I've never seen a project where the requirements were well known before coding started (a person can dream, can't they?). At first I'll leave things simple enough to be "self-documenting". It's way to easy to obfuscate calculations... Once I know more I optimize & document the algorithms, structures, et al.

I'm working on a project for my sister's school. I'm over 90% done. And my sister thinks of something new everytime we talk...

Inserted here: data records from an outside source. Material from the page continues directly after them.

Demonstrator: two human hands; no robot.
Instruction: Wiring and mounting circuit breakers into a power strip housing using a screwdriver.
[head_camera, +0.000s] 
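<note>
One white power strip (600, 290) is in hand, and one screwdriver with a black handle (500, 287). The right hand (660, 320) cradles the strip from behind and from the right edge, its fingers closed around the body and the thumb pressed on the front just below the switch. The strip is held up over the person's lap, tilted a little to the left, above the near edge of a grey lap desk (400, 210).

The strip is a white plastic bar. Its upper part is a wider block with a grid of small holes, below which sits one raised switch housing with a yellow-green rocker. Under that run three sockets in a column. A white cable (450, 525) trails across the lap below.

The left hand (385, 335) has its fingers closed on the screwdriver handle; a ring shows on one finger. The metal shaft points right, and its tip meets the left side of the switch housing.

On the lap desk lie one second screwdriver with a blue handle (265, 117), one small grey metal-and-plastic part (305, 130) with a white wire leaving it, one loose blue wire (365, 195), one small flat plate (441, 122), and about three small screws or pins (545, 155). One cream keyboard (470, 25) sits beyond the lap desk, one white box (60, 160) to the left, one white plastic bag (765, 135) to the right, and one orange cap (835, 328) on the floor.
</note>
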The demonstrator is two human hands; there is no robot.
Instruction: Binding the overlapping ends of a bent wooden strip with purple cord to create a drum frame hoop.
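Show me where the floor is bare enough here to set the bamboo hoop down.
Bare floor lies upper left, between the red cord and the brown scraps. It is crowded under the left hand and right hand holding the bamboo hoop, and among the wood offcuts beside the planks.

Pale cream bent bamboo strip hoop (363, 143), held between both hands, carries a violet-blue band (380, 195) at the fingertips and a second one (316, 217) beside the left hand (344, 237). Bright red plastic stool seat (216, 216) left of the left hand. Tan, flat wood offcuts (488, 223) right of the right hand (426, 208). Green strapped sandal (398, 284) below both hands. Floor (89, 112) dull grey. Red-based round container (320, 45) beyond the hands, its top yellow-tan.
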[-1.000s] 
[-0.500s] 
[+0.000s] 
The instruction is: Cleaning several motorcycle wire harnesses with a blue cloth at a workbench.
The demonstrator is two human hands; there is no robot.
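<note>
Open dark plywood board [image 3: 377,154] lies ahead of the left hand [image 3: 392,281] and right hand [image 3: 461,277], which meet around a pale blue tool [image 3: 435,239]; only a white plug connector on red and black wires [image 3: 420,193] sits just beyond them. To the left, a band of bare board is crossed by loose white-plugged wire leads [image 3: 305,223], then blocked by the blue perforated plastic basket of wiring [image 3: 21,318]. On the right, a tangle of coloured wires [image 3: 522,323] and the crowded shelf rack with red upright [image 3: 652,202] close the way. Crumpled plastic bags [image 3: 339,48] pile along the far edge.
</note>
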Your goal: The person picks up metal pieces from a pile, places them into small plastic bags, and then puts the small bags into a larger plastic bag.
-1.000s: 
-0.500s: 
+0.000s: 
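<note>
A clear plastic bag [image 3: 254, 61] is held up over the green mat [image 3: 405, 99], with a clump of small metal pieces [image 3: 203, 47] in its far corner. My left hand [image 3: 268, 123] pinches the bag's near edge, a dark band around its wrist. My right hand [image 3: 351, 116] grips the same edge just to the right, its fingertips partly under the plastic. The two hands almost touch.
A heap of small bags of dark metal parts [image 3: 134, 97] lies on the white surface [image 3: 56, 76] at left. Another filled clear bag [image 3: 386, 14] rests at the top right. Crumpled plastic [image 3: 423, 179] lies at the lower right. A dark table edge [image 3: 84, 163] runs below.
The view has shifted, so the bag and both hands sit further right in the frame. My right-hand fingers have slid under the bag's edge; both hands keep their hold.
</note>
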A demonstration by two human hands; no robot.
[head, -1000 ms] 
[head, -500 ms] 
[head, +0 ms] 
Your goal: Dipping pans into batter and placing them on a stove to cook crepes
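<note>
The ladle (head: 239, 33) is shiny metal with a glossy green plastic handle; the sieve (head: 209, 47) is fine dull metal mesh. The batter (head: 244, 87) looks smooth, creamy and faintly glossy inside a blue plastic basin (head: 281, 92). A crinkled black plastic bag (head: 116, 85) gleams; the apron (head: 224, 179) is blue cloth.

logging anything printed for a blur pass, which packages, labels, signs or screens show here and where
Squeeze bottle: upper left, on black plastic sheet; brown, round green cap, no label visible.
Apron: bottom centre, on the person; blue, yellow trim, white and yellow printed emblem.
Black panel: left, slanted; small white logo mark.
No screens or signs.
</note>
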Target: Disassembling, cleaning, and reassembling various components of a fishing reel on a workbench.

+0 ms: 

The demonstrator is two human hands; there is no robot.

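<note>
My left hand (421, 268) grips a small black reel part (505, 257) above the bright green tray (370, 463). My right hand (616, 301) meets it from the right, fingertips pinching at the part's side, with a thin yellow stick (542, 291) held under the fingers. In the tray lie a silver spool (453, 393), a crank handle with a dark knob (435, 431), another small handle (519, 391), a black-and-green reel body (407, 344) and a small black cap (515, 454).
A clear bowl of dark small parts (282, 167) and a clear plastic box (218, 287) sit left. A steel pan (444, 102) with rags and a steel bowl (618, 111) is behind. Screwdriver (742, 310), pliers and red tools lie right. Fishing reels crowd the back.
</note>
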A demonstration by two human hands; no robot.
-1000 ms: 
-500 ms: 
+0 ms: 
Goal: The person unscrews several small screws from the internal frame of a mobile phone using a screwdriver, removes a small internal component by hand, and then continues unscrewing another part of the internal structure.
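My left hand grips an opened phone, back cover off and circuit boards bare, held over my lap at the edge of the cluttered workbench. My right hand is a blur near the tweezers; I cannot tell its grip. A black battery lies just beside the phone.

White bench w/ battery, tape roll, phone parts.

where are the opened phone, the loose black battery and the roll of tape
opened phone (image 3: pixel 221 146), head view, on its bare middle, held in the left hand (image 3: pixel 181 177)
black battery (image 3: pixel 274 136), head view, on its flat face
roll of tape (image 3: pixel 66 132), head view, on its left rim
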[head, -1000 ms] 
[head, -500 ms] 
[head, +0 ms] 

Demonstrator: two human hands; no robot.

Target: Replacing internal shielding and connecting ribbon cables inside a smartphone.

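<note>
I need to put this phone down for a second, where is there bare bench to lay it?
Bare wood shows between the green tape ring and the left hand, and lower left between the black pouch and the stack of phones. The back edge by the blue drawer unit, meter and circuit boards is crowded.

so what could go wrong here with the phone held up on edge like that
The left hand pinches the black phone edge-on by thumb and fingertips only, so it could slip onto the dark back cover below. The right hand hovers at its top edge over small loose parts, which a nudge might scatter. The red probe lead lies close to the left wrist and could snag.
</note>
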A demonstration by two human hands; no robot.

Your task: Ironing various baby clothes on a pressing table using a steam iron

I can understand that. I just have an itch to streamline when I can. If it's a difference of five or fewer fields, then I probably wouldn't worry about it. In this case though, it requires 49 extra fields, which I wouldn't want to push on anyone if there's a simpler method.

Your sister sounds like my CEO. wink.gif

  • Author

Thanks for all your input. It will take me a while to experiment with this, as I have a number of other things going on at the same time. (Summaries are a weak spot for me, and I really have to wrap my mind around it before truly understanding it.)